We also shared our progress with the printmaking exercise. I asked them about how that process went, and we all laughed about how fun (and tiring) it is. The women who did manage to finish their block the previous class or who took the time to work on it outside of class then shared their blocks and resulting prints. One student, Soukaina (who is from Morocco, loves going to school, and wears very cool sparkly eyeliner) shared her block which displayed a face split down the middle, one half smiling and one half crying. She explained how worried she was to come to Providence: she didn’t know English, she didn’t have family here, she was leaving her family behind, and she worried too much about everything. But, after arriving, she discovered how helpful other people are and set about forming a new community in a new home. She is comforted by her family here (including a two-year-old boy), and is following her love of caring for people to pursue education in nursing.
Yomely created two block prints about how she felt coming to Providence. One of the blocks had “Happy Family” carved into it alongside long, wavy lines and a beaming sun. She described how coming here she was positive; she was looking forward to living a new life with her family and described her linework as “waves of change”. The other block was purely line-work, thick, spiraling, and full of energy.
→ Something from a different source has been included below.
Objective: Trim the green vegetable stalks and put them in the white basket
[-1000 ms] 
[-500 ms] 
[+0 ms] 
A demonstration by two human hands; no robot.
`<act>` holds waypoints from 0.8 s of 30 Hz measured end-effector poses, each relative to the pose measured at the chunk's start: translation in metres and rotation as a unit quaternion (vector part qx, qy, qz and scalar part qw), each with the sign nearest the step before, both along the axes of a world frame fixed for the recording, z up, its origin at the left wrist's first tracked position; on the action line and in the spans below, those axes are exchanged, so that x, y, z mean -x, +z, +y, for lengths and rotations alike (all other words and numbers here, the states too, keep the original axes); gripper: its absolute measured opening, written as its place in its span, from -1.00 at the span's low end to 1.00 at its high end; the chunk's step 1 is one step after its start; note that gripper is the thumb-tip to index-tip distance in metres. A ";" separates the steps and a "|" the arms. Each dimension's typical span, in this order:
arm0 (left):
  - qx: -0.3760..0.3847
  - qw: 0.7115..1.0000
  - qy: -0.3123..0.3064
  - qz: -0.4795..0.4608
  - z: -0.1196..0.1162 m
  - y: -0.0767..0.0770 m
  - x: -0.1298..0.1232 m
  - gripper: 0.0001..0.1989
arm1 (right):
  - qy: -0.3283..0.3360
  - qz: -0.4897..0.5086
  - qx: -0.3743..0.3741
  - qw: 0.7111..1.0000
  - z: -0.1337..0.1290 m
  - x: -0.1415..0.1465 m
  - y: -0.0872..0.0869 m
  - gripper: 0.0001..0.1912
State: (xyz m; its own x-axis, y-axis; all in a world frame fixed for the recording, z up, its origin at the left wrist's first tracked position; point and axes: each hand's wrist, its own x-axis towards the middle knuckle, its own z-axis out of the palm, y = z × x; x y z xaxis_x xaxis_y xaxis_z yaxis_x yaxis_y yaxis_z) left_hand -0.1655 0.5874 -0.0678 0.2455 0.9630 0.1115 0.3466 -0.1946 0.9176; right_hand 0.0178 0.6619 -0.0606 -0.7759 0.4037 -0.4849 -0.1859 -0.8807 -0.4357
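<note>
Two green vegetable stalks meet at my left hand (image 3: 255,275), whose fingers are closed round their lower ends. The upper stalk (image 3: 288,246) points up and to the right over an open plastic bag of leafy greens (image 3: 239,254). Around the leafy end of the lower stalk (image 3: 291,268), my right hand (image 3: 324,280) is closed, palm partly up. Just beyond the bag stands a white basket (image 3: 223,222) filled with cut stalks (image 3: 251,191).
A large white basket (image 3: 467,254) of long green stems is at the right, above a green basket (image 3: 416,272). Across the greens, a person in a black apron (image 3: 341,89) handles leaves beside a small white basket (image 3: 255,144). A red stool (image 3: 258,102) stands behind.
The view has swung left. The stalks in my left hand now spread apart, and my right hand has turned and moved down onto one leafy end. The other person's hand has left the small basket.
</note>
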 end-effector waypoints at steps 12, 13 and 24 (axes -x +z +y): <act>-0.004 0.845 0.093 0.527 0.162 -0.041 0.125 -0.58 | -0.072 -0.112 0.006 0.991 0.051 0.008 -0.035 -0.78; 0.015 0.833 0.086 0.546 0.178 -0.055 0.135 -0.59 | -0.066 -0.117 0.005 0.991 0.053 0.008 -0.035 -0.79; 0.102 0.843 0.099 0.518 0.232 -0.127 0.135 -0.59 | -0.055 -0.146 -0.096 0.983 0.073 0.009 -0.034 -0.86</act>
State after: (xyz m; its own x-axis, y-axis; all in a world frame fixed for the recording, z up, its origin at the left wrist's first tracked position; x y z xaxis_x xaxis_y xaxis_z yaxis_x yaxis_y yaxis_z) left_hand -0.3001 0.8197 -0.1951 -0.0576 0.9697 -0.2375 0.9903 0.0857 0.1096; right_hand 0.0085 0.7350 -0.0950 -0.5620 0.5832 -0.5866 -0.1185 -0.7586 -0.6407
Yomely said she was “carving her feelings” with this one because she loved how relaxed carving into linoleum made her.
This part made me so happy, because they had taken in what I had tried to share and run with it. I had also made my own print and shared it with them. It was abstract but loosely shaped like a ball of fire and full of thin branching lines. I explained to them that my school was famous and very hard, so before coming to Providence I was tense and excited, ready to prove myself in this new competitive environment. I demonstrated how I used the energy I had felt to direct both the design of the lines and the physical action of carving. And I really think they got it, because then they showed me how they were using drawing and printmaking to express themselves. When they were sharing I could tell that they were proud of their work, and that in turn inspired the other women in the group.
Not everyone completed their “assignment” (because of the many responsibilities and duties that come with resettlement, I cannot ask the women to do anything outside of class), but after seeing other people’s work many of them pulled out their sketchbooks or their half-finished linoleum blocks and got down to work. We had a few Arabic women who missed the session, so I reenacted the lesson and they got to carving. One of them, Sadia (an older woman who is from Syria and likes to swim) also used her sketchbook to draw a picture of her idea of Providence before she arrived – it featured a slanting house on a hill with trees and rolling hills. Another student, Maha (who is also from Syria and loves to chatter in Arabic) practiced writing her name (and her friend’s name) in English and backwards. We ended the class by pining them all up on a board and standing back to admire our work.